Sunday, August 12, 2012
"In Search of Beethoven": comprehensive story of Beethoven's business life
Phil Grabsky has produce long documentary biographies of
Mozart, Haydn and Beethoven. I rented
“In Search of Beethoven”, and found that it quickly takes us into the European
(especially Viennese) world (about the time the Eighteenth Century started)
where young men composed classical works for a living.
Beethoven left home in Bonn (his mother died shortly
thereafter, causing a return) for Vienna to study music at 17, and may have met
Mozart, but studied with Haydn. He was
actually accused of a plagiarism scam that almost ended his career, but
“revolution” back home enabled him to stay in Vienna and make a go of it as a
composer. He was already under filial
legal or moral obligation to support his brothers (as his father became
alcoholic), a fact that could foreshadow today’s hidden problem of filial
responsibility laws. Most of Beethoven’s
early masterpieces really were written for publishers on some sort of
commission.
Visually, one of the most striking images early in the film
are the old start claviers, with black and white keys reversed.
After the first 45 minutes or so, the documentary moves
toward and emphasis on Beethoven’s music, which well before 1800 had already
shown striking, but now familiar innovations.
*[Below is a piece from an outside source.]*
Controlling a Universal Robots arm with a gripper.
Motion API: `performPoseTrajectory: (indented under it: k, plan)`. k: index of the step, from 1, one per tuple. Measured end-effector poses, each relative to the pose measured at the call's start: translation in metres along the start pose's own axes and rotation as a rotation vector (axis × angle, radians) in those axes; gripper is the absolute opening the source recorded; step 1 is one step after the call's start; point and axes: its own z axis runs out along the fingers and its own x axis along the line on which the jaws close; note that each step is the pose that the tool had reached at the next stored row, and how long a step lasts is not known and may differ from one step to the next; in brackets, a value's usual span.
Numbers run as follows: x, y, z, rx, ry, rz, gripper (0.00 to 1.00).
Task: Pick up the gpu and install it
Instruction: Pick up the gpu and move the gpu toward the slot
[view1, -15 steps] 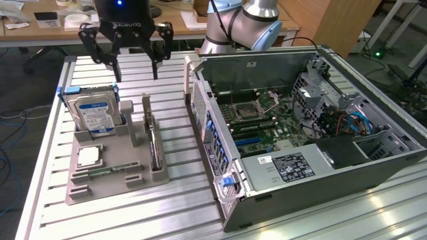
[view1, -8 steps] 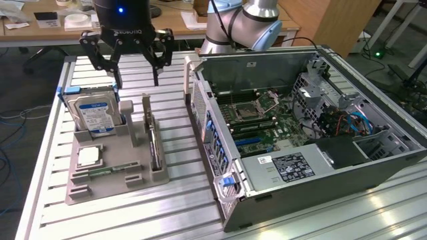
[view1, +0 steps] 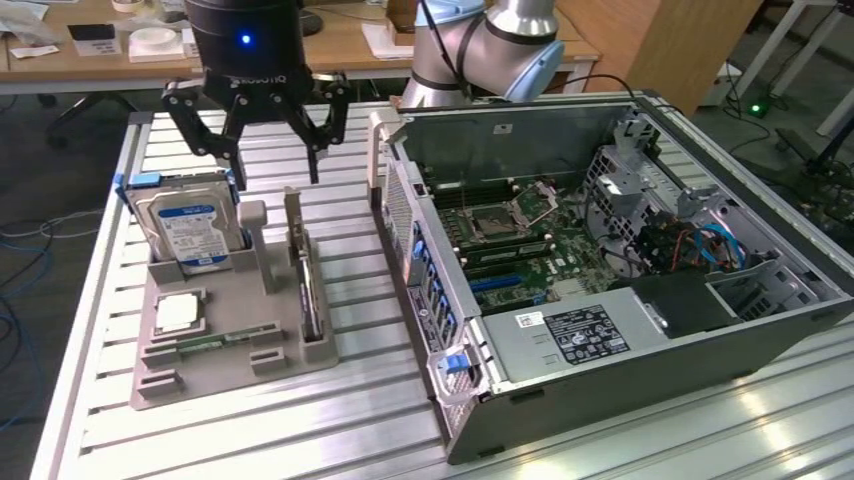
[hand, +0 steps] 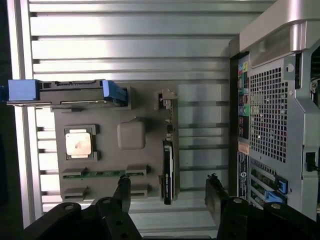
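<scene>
The gpu (view1: 310, 300) is a thin black card standing edge-on in a slot on the grey holder tray (view1: 220, 372), on the side nearest the computer case. In the wrist view the gpu (hand: 168, 170) runs lengthwise between my two black fingers (hand: 122, 192). My gripper (view1: 278, 172) hangs open above the back of the tray, apart from the card and holding nothing. In the wrist view the gripper (hand: 168, 195) straddles one end of the card from above.
The open computer case (view1: 601, 250) lies at the exterior view's right with its motherboard (view1: 534, 240) exposed; its rear panel (hand: 275, 100) faces the tray. On the tray stand a silver hard drive (view1: 187, 225), a processor chip (view1: 178, 312) and a green memory stick (hand: 102, 173). A ribbed metal table (view1: 347, 430) lies beneath.
</scene>
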Motion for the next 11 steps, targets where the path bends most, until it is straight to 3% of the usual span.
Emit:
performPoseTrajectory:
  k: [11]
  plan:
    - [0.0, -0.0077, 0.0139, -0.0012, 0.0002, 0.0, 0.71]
Beethoven had been a vigorous,
attractive and sometimes impetuous young man, but by his late twenties he was already
showing signs of deafness. He had met a
young woman to whom he dedicated his Moonlight Sonata. (It’s far from clear
that his tinnitus and eventual deafness came from syphilis or an STD.)
As “Fidelio” is discussed, Emmanuel Ax says, Beethoven was
less concerned with human beings in the flesh than with humanity as an idea. Later, Ax says, “To be a good composer, you can’t be
completely normal.” And it takes a long
time to become a good composer.
Beethoven’s own self-promotion came to a head with a concert
of his music in Vienna in 1808, where the programmatic Pastoral Symphony was
performed, followed by the Fourth Piano Concerto, whose harmonic adventures
were revolutionary at the time. The idea
of a business success was not as important as the idea that he could pull off
such a concert at all. At the time, Beethoven was the new "competitor" for Mozart (dead) and Haydn (old and feeble).
Later in life, Beethoven struggled with family
responsibility, despite his deafness, struggling to get custody of his nephew
while unable to care for himself in the end.
His latest sonatas show the effects of his life, with lots of short
hesitating phrases breaking up long lines.
The film ends by covering his Solemn Mass (a favorite work)
and Ninth Symphony. Norman Del Mar suggests that the Choral Symphony is a “flawed”
concept and the “joy” is hypothetical
rather than experienced. Yet, given what had happened in Beethoven's life, the "joy" in both these works transcends the composer, and sets a tone for all of western civilization.
The DVD is distributed by Seventh Art. The official site is here.
In 2006, MGM distributed a film by Agniezka Holland,
“Copying Beethoven”, a historical drama about Anna Holtz, who copy-edited
Beethoven’s scribbly manuscripts. That
movie presents Beethoven’s inspirations as coming to him from above, like a
musical manifesto.
My “drama” blog has a review of a similar film, “A
Wayfarer’s Journey: Listening to Mahler”, on March 1, 2009.